MID-INFRARED LIGHT PULSES MAY BE CONTROLLED WITH A LEVEL OF PRECISION NEVER BEFORE ACHIEVED
Researchers from the Center for Molecular Fingerprinting, the Max Planck Institute of Quantum Optics,
and Ludwig Maximilians University's attoworld team of laser physicists together with other researchers in the field of quantum optics have achieved unprecedented control over
light pulses in the mid-infrared wavelength region.
Many different technology applications rely on ultra-short infrared light pulses. The oscillating infrared light field can create ultrafast electric currents in semiconductors or excite molecules in a sample to vibrate at particular frequencies. Now that ultrashort mid-infrared pulses have been created and their electric-field waveforms have been precisely controlled, physicists from the attoworld team at the Ludwig-Maximilians-Universitat Munchen (LMU), the Max Planck Institute of Quantum Optics (MPQ), and the Hungarian Center for Molecular Fingerprinting (CMF) have done so. A stabilised laser system that produces light pulses with a carefully specified waveform at near-infrared wavelengths serves as the foundation for the new mid-infrared source.
The pulses are only a few femtoseconds long since they are made up of a single oscillation of the light wave (a femtosecond being one millionth of a billionth of a second, 10-15 s). The team converts the near-infrared pulses into manageable infrared waveforms by using frequency-mixing techniques in nonlinear crystals. This infrared waveform manipulator opens up new avenues for optical control in quantum electronics and medicinal applications.
Anyone looking to use ultrashort light pulses' oscillating waveform to power advanced electro-optical systems, for example, must consider how to manage the waveform most effectively. Different wavelength ranges, such as the UV-visible and the near-infrared, have seen demonstrations of the creation of ultrashort pulses with programmable waveforms. The execution of ultrashort-pulse manipulation in the mid-infrared has proven to be particularly difficult because ideas from other wavelength ranges cannot be easily adapted, despite the huge potential for new applications. This challenge was accepted, and now laser physicists from the attoworld team at the Ludwig Maximilian University, the Max Planck Institute of Quantum Optics, and the Hungarian Center for Molecular Fingerprinting have succeeded in creating a technology that enables the control of the waveform-and thus the electric field-underlying the ultrashort laser pulses in the mid-infrared region. To achieve this, scientists first developed a novel laser platform that generates highly reproducible light pulses in the nearby near-infrared spectral range, with pulse durations of just a few femtoseconds and wavelengths ranging from 1 to 3 micrometres.
By utilising intricate frequency-mixing techniques, long-wavelength infrared pulses can be generated when these pulses are fed into a suitable nonlinear crystal.
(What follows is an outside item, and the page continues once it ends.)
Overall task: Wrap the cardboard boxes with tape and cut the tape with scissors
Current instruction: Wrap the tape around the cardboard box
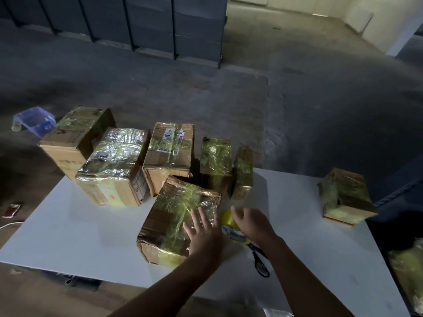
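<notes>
A cardboard box [174, 216] wrapped in yellowish clear tape lies on the white table [80, 225] in front of me. My left hand [201, 234] rests flat on its right top side, fingers spread. My right hand [249, 221] reaches over a yellow tape roll [231, 229] that stands just right of the box; whether its fingers grip the roll is unclear. Black-handled scissors [259, 259] lie on the table under my right wrist, their blades hidden.
Several more taped boxes [114, 165] crowd the table's far edge, and one taped box [345, 197] sits alone at the far right. A blue plastic bin [34, 122] lies on the concrete floor to the left. Another wrapped item [409, 268] is at the right edge.
</notes>
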The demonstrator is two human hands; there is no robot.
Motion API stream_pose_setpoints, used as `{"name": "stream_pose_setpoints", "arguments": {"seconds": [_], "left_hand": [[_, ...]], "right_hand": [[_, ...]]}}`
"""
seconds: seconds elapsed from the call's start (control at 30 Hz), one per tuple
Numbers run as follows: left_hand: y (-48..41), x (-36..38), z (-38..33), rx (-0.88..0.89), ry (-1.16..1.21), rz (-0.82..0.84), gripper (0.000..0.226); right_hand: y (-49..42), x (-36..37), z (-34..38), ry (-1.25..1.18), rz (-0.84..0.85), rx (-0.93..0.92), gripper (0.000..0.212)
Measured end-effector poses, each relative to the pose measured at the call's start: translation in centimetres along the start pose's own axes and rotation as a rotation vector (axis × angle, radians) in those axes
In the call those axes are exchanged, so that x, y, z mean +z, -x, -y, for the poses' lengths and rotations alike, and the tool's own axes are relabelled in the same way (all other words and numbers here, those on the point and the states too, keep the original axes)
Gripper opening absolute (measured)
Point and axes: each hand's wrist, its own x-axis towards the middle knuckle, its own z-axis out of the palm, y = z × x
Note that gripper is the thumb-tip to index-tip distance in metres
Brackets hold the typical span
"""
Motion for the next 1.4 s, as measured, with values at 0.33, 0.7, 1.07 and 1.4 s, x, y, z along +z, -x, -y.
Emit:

The team was able to create light pulses with an extraordinarily wide spectral coverage of more than three optical octaves, spanning from 1 to 12 micrometres, in this manner. The researchers were able to precisely regulate the oscillations of the generated mid-infrared light by adjusting the laser input settings in addition to being able to comprehend and replicate the underlying physics of the mixing processes.
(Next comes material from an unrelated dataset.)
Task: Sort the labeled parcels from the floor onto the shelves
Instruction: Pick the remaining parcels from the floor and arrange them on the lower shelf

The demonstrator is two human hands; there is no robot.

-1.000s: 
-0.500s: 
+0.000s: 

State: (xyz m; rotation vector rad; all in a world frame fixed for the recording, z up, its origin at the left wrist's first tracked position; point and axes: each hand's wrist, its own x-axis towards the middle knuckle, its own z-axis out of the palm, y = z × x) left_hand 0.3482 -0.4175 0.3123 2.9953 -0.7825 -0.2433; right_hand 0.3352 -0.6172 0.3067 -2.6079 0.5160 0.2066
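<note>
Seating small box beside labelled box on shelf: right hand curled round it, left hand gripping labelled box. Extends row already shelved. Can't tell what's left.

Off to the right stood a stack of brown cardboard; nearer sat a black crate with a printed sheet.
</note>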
In the future, substantially faster electronic signal processing speeds would be possible because to the tunable waveforms that resulted. For instance, they could be used to selectively initiate specific electrical processes in solids. According to researchers in the field of quantum optics - On this basis, one could envision the development of light-controlled electronics. If opto-electronic devices were to operate at frequencies of the generated light, you could speed up today's electronics by at least a factor of 1000.
The physicists of the attoworld are particularly interested in the application of the new light technology for the spectroscopy of molecules. When mid-infrared light passes through a liquid sample, such human blood, the sample's molecules start to oscillate and release distinctive light waves. The precise makeup of the sample determines the specific fingerprint that is produced by molecular response detection. Dr. Nathalie Nagl, who is also the study's first author, explains that "using our laser technology, we have greatly increased the controlled wavelength range in the infrared." She explains, "The additional wavelengths allow us the possibility to investigate a mixture of compounds even more precisely.
Colleagues from the Broadband Infrared Diagnostics (BIRD) team led by Dr. Mihaela Zigman and the CMF Research team lead by Dr. Alexander Weigel in the attoworld group are particularly interested in assessing the precise infrared molecular fingerprints of human blood samples. The goal is to find distinctive markers that make it possible to diagnose diseases like cancer. For instance, the molecular makeup of the blood alters little but significantly when a tumour grows. By detecting the infrared fingerprint of a small drop of human blood, the objective is to identify these changes and enable the early detection of illnesses.
"Our laser method will eventually enable our colleagues to identify modifications in certain biomolecules like proteins or lipids that were previously undetectable. Thus, it improves the accuracy of upcoming medical diagnostics that use infrared laser technology "Dr. Maciej Kowalczyk, the study's first author, notes.